Lackadaisical behavior on the part of jail supervisors led to the erroneous release of four Clayton County Jail inmates, according to an internal investigation of the incident, said Sheriff Kem Kimbrough.

As a result, the sheriff said a reorganization, with possible demotions, suspensions and firings soon will follow for the staffers involved.

Three of the four inmates released mistakenly between the end of April and the middle of May, have been returned to the jail, but one remained at-large, as of Tuesday.

"There will be individuals who are going to be punished for individual acts of neglect, that allowed these things to occur," Kimbrough declared.

Inmates Gerardo Ramirez Romero, Lakeithia Jalisa Chandler, Michael Deangelo Dillard, and Jonathan Jamal Lemons, were released, in error, from the jail between April and May, according to the sheriff's public information officer, Sgt. Sonja Sanchez.

Lemons, who was arrested on drug charges and a probation violation, is still at-large, Sanchez said.

Of the inmates returned to the jail, Dillard was on the county's top-ten most-wanted list, for robbery and aggravated-assault charges. Romero was arrested for allegedly driving without a license, and was previously wanted on a child molestation charge. Chandler was in jail, accused of theft by shoplifting.

All four gave false names to jail officials, according to Kimbrough, but he said jail officials failed to verify their true identities by using fingerprint data. All had previously been confined in the jail, and so, their fingerprints would have already been on file, the sheriff said.

"There are two types of fingerprints," Kimbrough said. "There is Rapid ID, which is supposed to be done on everybody who comes in here.
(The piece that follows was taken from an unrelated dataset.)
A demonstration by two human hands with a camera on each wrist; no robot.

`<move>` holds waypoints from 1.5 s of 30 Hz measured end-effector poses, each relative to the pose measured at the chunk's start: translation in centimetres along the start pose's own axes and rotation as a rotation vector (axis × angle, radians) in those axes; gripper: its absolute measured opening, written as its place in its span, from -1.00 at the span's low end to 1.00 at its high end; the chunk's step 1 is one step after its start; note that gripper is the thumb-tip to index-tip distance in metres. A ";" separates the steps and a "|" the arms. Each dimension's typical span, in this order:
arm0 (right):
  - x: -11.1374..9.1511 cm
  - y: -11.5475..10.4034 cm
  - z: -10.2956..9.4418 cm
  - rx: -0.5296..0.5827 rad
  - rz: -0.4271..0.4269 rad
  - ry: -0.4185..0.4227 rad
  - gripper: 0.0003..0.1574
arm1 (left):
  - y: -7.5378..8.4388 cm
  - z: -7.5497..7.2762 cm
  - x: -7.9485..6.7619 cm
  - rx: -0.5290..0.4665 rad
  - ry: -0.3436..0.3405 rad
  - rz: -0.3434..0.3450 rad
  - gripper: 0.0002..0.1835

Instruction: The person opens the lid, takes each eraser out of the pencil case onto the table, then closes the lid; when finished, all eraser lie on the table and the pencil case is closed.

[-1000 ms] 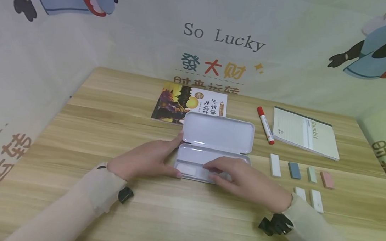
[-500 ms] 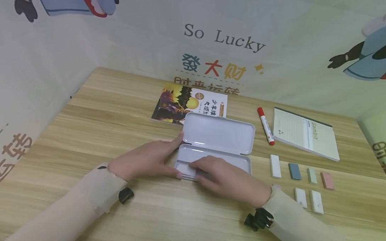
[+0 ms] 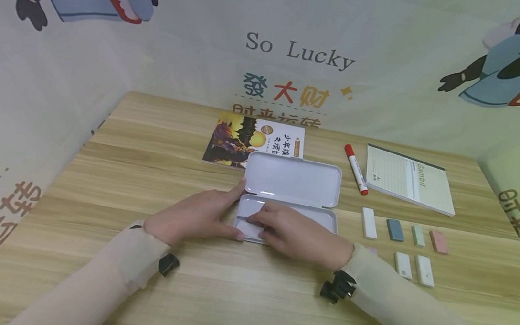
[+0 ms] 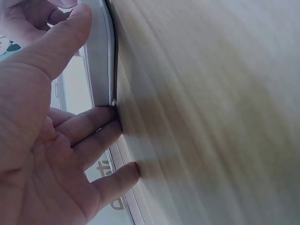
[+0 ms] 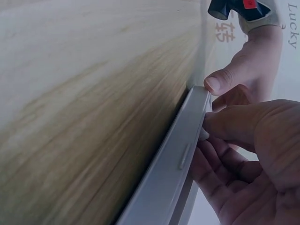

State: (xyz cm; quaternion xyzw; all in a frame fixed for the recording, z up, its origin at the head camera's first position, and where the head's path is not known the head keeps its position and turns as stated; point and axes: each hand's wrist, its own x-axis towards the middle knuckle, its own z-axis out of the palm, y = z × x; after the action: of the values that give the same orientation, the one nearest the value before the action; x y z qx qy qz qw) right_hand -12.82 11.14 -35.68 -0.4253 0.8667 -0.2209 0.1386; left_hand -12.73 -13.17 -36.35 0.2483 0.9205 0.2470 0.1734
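A pale pencil case [image 3: 293,179] lies open on the wooden table, its lid tipped back over a book. My left hand [image 3: 193,215] holds the case's left end, thumb on the front edge and fingers towards the hinge. In the left wrist view, the thumb presses against the case wall [image 4: 99,61]. My right hand [image 3: 296,233] reaches into the lower half with bent fingers. There its thumb and fingers pinch a white eraser [image 3: 250,228] at the left of the front compartment. A bit of this eraser [image 5: 204,134] shows between them in the right wrist view.
Right of the case lie several erasers: long white [image 3: 369,223], blue [image 3: 395,230], green [image 3: 418,235], pink [image 3: 439,241] and two small white ones. A lilac piece shows by the right sleeve. Behind are a red-capped marker [image 3: 356,169], a notepad [image 3: 410,179] and the book [image 3: 230,140].
My right hand has moved left inside the case, from its middle to the white eraser, and its fingers have closed there. The left hand stays at the case's left end.
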 end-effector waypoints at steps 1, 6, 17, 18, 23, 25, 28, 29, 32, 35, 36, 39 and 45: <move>0.1 0.0 0.0 0.006 -0.005 0.001 -0.57 | 0.0 0.0 0.0 0.000 0.000 0.001 0.27; 0.3 -0.1 -0.2 0.014 -0.053 -0.010 -0.53 | 0.1 0.0 0.0 0.007 0.001 0.003 0.27; 1.0 0.4 -0.9 -0.027 -0.118 -0.101 -0.46 | 0.0 -0.1 0.1 0.000 -0.007 -0.002 0.27; 1.1 0.4 -0.9 -0.035 -0.127 -0.106 -0.45 | 0.0 -0.1 0.1 -0.001 -0.007 -0.001 0.27; 1.4 0.0 -1.5 -0.044 -0.101 -0.159 -0.39 | 0.0 -0.1 0.2 0.020 -0.001 0.017 0.27; 1.4 -0.2 -1.8 -0.033 -0.070 -0.180 -0.39 | -0.1 0.0 0.2 0.028 0.000 0.023 0.27; 1.5 -0.3 -1.9 -0.025 -0.050 -0.192 -0.42 | -0.1 0.0 0.2 0.028 0.000 0.024 0.27; 1.5 -0.3 -1.9 -0.026 -0.050 -0.192 -0.43 | 0.0 -0.1 0.2 0.027 -0.001 0.022 0.27; 1.5 -0.3 -1.8 -0.047 -0.068 -0.181 -0.44 | 0.0 -0.1 0.2 0.025 -0.004 0.017 0.27; 1.4 -0.3 -1.6 -0.090 -0.087 -0.170 -0.46 | 0.0 -0.1 0.2 0.016 -0.009 0.008 0.27; 1.4 -0.3 -1.6 -0.107 -0.092 -0.166 -0.48 | 0.0 -0.1 0.1 0.013 -0.010 0.007 0.27; 1.3 -0.3 -1.5 -0.141 -0.095 -0.152 -0.50 | 0.0 -0.1 0.1 0.008 -0.011 0.007 0.27; 1.0 0.0 -1.4 -0.102 -0.066 -0.142 -0.47 | 0.1 -0.1 0.1 -0.002 -0.015 -0.006 0.28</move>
State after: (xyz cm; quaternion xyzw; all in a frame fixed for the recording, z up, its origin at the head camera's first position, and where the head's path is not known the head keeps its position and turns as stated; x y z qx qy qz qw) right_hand -14.05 10.68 -34.51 -0.4749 0.8503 -0.1500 0.1703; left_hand -12.83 -13.11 -36.20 0.2472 0.9197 0.2455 0.1813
All four of these people had been arrested before, so Rapid ID would have told us who those people were immediately.

"The second set of prints we take," he said "are the prints we give to the state and federal authorities for their database. There are also low-tech methods of identification. There are people who are supposed to check that the scars and tattoos match the people that we are dealing with.

"Basically, the officers who were supposed to be doing those tasks, weren't doing it, and the supervisors were letting it get by," Kimbrough continued.
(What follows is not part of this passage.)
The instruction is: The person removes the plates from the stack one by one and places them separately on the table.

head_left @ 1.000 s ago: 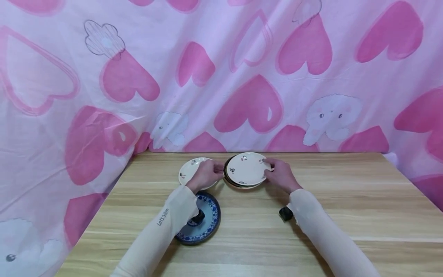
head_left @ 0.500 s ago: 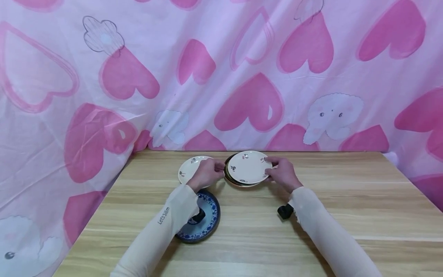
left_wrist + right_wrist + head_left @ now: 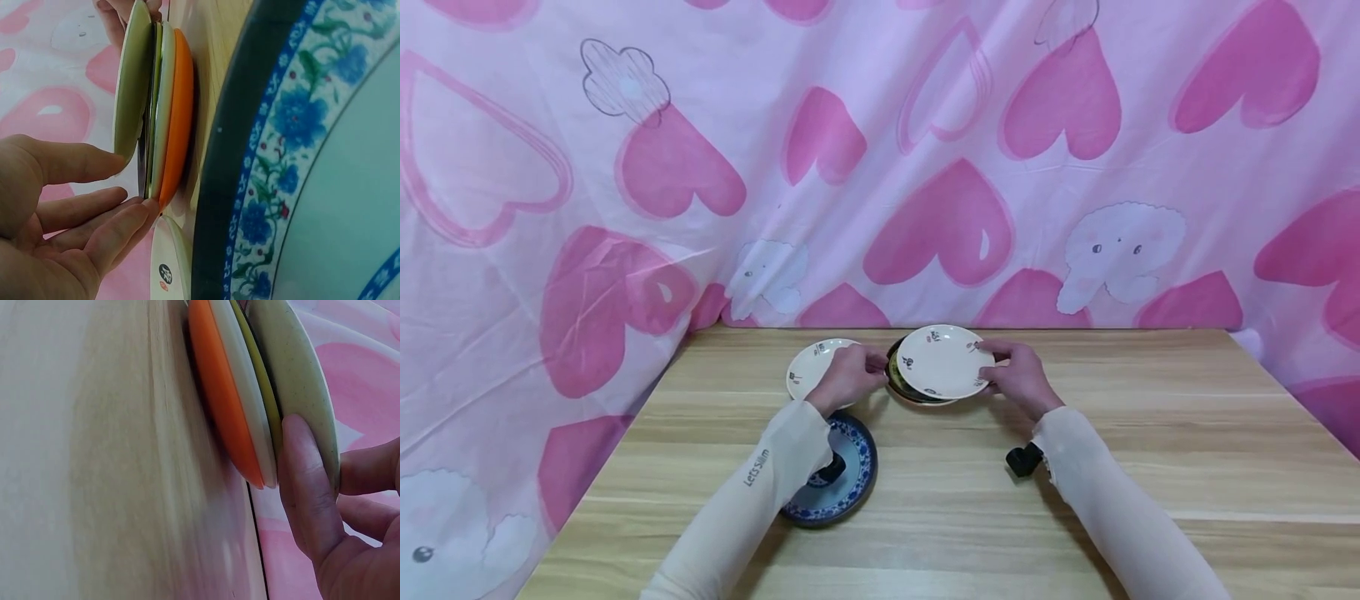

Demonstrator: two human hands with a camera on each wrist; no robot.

"Once I realized that there wasn't one particular person that was involved ... it was clear that supervision was the primary problem. The initial reaction I have to this is going to be a reorganization of the jail supervising staff."

Kimbrough said following an internal investigation, which will be concluded by the end of this week, or early next week, immediate, corrective action will be taken against many, if not all of the jail's 15 supervisors, as well as some of the 92 correctional officers under their command.
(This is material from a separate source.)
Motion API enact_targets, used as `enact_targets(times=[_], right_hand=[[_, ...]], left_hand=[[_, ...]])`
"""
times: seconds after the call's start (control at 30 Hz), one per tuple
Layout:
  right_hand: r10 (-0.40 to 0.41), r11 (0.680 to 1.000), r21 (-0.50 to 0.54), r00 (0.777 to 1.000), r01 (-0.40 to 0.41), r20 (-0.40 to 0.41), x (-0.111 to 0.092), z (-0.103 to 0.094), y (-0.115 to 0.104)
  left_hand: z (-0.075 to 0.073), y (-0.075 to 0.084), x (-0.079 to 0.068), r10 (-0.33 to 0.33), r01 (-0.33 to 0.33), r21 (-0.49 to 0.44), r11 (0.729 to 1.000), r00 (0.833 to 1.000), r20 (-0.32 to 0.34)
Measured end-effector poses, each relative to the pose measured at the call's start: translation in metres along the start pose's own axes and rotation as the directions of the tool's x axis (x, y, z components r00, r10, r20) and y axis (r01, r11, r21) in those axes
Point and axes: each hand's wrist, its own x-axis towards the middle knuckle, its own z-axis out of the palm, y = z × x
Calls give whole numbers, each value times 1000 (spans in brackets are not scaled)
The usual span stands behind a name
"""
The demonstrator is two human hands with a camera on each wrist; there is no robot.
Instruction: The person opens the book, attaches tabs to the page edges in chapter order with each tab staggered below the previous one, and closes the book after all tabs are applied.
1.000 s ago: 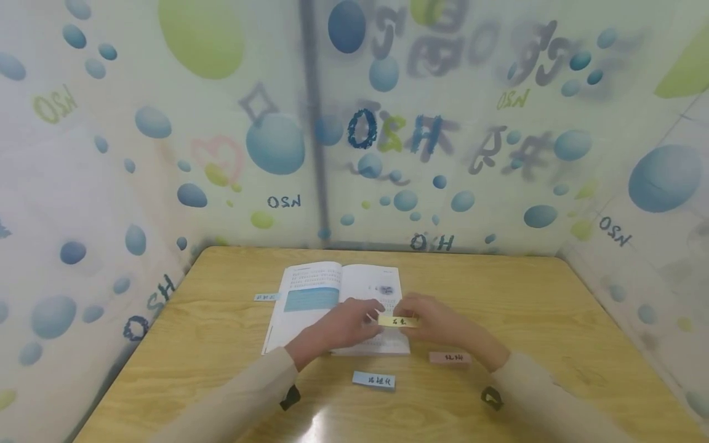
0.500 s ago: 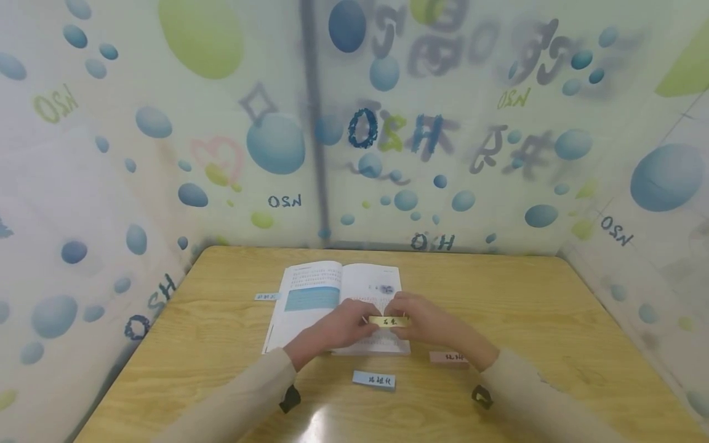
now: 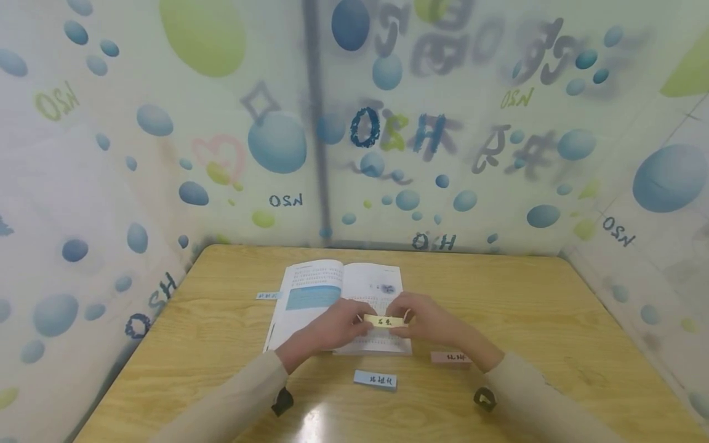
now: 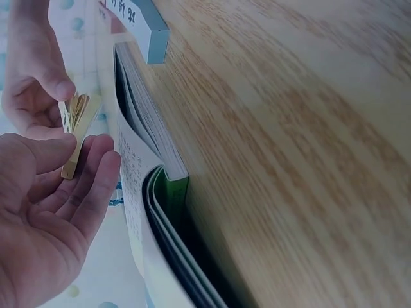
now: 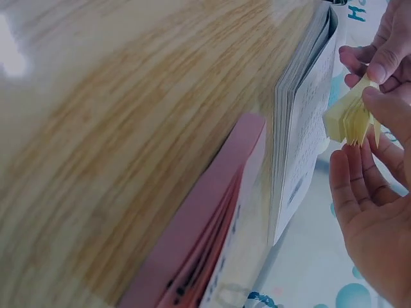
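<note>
A small yellow sticky-note pad [image 3: 383, 322] with handwriting on its front is held between both hands, over the right page of an open book [image 3: 296, 325]. My left hand [image 3: 336, 325] pinches the pad's left end between thumb and fingers. At the other end, my right hand [image 3: 431, 321] has its thumb and fingers around the pad's edge. In the right wrist view, the yellow pad's sheets [image 5: 357, 122] are fanned apart near the right thumb. The palms of both hands face each other across the pad.
A blue sticky-note pad [image 3: 375, 379] lies on the wooden table [image 3: 509, 295] in front of the book. Partly behind the right forearm is a pink pad [image 3: 448, 357]. A light blue tab [image 3: 268, 296] sticks out from the book's left edge. Patterned walls enclose the table.
The yellow pad has shifted left over the book along with my right hand, which has come closer to the left. The pad's sheets stay between both hands.
</note>
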Motion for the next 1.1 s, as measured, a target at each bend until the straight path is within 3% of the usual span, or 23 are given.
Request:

He said, based on evidence gathered by internal investigators, some working in the jail will face "loss of rank," "stiff suspensions" and possibly, "termination."

"I'm extremely upset," Kimbrough said. "There are people trying to excuse their conduct by saying there was a failure to maintain the equipment properly. Rapid ID has been fully functional throughout this entire ordeal, and would have caught these issues on the front end and back end.

"They [inmates] are supposed to go through Rapid ID when they are booked," he said, "and when they are released. What was happening is that nobody was verifying them. Period.

"Clayton County deserved better than that, and I am not going to accept any less than a full day's work for a full day's paycheck," the sheriff added. "Micro-management is not productive ... however, I might need to demand a little more from the people who are holding rank. There will be changes from the top down."

He said some staff changes would take place "immediately" following the end of the internal investigation, while others will be "phased in over time."